Больше не было от него уговоров, не было суления наград — только ломка, только борьба, только беспощадная схватка.
Луций орал, захлебываясь собственным криком, пока эти двое, сцепившись внутри его головы — рвали и тянули его, маленького и бедного, Луция с Ремесленной, сына своих родителей, не щадя его и не жалея — к себе… к себе… к себе…
Грохотало сердце, сплющиваясь о ребра, рот был полон слюны и крови… и сырую картофелину головы стискивали в кулаке, давя из неё все соки.
Было адски больно…
Он бился на подоконнике, среди заусенец битого стекла, даже не чувствуя порезов.
Больно!
Единственное, о чём мог думать Луций… и единственное, о чём он мог кричать…
Больно!
Он оттолкнулся от подоконника и бросил себя вниз, во тьму — вовсе не делая никакого выбора, а попросту спасаясь от боли…
Только по чистой случайности кирка, стиснутая в судорожную охапку, осталась при нём в этом падении…
Он краем уха слышал разъярённый визг соровата в окне, чувствовал кожей острые закорючки пальцев, метнувшиеся к нему… Всё это — не имело уже никакого значения… Луций падал…
Ночная земля распахивалась перед ним…
Лунный свет серебрил пухлые валы чернозёма, разом заполонившие двор. Земля была мягка, как пух! Нет, земля была тверда, как камень… Земля была такой, какой она желала быть, и никакой Луций не смел ей указывать. Земля могла отринуть его… и тогда он расшибётся вдрызг — брызги его ничтожной жизни выплеснутся прямо сквозь прорехи лопнувшего во многих местах тела… Или земля могла принять его, распахнуть объятия — и он уляжется в неё, как чадо, убаюканное заботливой матерью…
СЛУЖИ СВОИМ БОГАМ… — удовлетворённо изрёк голос-внутри-стены-мимо-которой-он-пролетал, и тело Луция грянуло оземь…
Глава 26 (дождливая, как плач по убиенным…)
Он упал, и что-то хрустнуло в нём.
Что-то лопнуло и пролилось — горячее, бодрящее.
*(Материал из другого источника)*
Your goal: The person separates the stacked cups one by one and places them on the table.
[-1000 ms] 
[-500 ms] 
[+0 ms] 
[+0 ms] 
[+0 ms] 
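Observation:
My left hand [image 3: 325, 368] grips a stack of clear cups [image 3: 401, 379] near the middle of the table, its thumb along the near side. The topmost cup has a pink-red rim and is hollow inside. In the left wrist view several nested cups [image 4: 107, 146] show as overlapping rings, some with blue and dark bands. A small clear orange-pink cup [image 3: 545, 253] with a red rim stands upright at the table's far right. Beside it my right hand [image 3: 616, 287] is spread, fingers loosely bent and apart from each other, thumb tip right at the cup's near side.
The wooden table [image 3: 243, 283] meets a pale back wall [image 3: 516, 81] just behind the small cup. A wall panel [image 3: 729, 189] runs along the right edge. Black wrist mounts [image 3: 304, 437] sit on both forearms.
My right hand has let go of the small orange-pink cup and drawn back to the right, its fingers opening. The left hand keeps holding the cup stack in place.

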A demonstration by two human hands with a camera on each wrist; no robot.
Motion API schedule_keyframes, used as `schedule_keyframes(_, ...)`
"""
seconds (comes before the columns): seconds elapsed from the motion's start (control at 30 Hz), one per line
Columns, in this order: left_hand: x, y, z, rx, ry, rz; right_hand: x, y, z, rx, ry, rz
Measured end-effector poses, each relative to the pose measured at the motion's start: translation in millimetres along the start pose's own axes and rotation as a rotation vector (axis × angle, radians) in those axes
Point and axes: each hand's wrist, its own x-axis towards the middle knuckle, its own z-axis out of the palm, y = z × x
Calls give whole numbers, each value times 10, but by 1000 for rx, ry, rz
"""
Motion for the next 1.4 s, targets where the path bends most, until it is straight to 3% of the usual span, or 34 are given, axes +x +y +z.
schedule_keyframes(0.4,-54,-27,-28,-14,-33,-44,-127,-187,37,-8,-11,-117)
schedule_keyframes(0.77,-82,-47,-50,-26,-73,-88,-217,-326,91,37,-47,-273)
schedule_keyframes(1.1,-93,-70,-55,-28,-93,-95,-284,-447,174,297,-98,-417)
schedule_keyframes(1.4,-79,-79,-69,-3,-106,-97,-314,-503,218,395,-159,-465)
Удар о землю был силён, но всё равно — оказался куда мягче, чем он ожидал. Луций на мгновение увидел собственные босые ноги, высоко подпрыгнувшие после падения. Комья земли — тоже взвились в воздух и посыпались сверху, лупя по лицу и запорашивая глаза. Луций лежал, ожидая, когда это закончится. На стоны не было ни сил, ни повода — удар выбил из Луция не только весь воздух, пригодный для стона, но и всю боль… Он просто лежал — пустой, как вылущенная скорлупа… и настолько же лёгкий.
Отсюда, с самой земли, доходный дом господина Шпигеля выглядел мрачной громадиной. Стена нависала над Лицуем, пустое окно из которого он выпал, было страшно высоко — где-то в небе. Болтался на ветру угол уцелевшей покуда занавески. Луций не увидел в окне ни соровата, ни даже его ненормальной тени — из окна, пятная копотью стену, вдруг дохнуло огнём. Пламя было горячим и алым. Занавеска затрещала, искря и скручиваясь… мгновением позже пламя пожрало её без остатка. Столб огня всё креп, всё набирал силу — был уже не чадным выдохом, а яростным факелом, достающим до самого неба. А сам дом — был кузнечным горном, в огне которого испарялись низкие тучи.
«В таком-то горне, — совсем не к месту подумал Луций, — и чугун ковать можно…»
Пламя гулко ревело за стенами дома — едва слышно в этом рёве лопнуло стекло в следующем по счету окне, и напор огня, извергшегося оттуда был таким мощным, что выволакивал наружу пылающие обломки вещей.
Пришлось опять прятаться за лодонями… но, к счастью, опять обошлось, и его ничем не прибило. Он отнял от лица руки… Вокруг вокруг его головы, по-прежнему гудящей от удара, как жбан — напорошило пепельного… седого…
Что-то мягко ткнулось в его ноги, Луций повернул голову — посмотреть, что это… Щуплая серая фигура копошилась подле, пытаясь обхватить его под колени. Потом Луций почувствовал, что его тащат за ноги — волоком. Он попытался высвободится, и увидел, что это Кривощёкий.
«Вот как! — с немалым удивлением подумал про него Луций. — Не смылся, выходит…»
Кривощёкий Эрвин споткнулся и упал, выпустив его ногу — словно провалился куда-то во тьму. Луций собрал последние силы, чтобы пошевелиться. Очень не хотелось, чтобы его волокли по земле, как мешок какой‑нибудь…
Кирка! Он вспомнил вдруг и его словно ошпарило. Где кирка?! Он содрогнулся так сильно, что ему удалось сесть. К великому облегчению кирка была с ним — он так и прижимал её к груди. Она была вся скользкая от его тёплой крови, разогретой столь близким огнём. Он посмотрел на руки — на них будто натянули алые перчатки, ладони были полны скользкого и горячего, и из пропоротых рукавов отцовской накидки сочилось такое же. Тьма вновь шевельнулась и выпростала из себя бледную рожу Кривощёкого.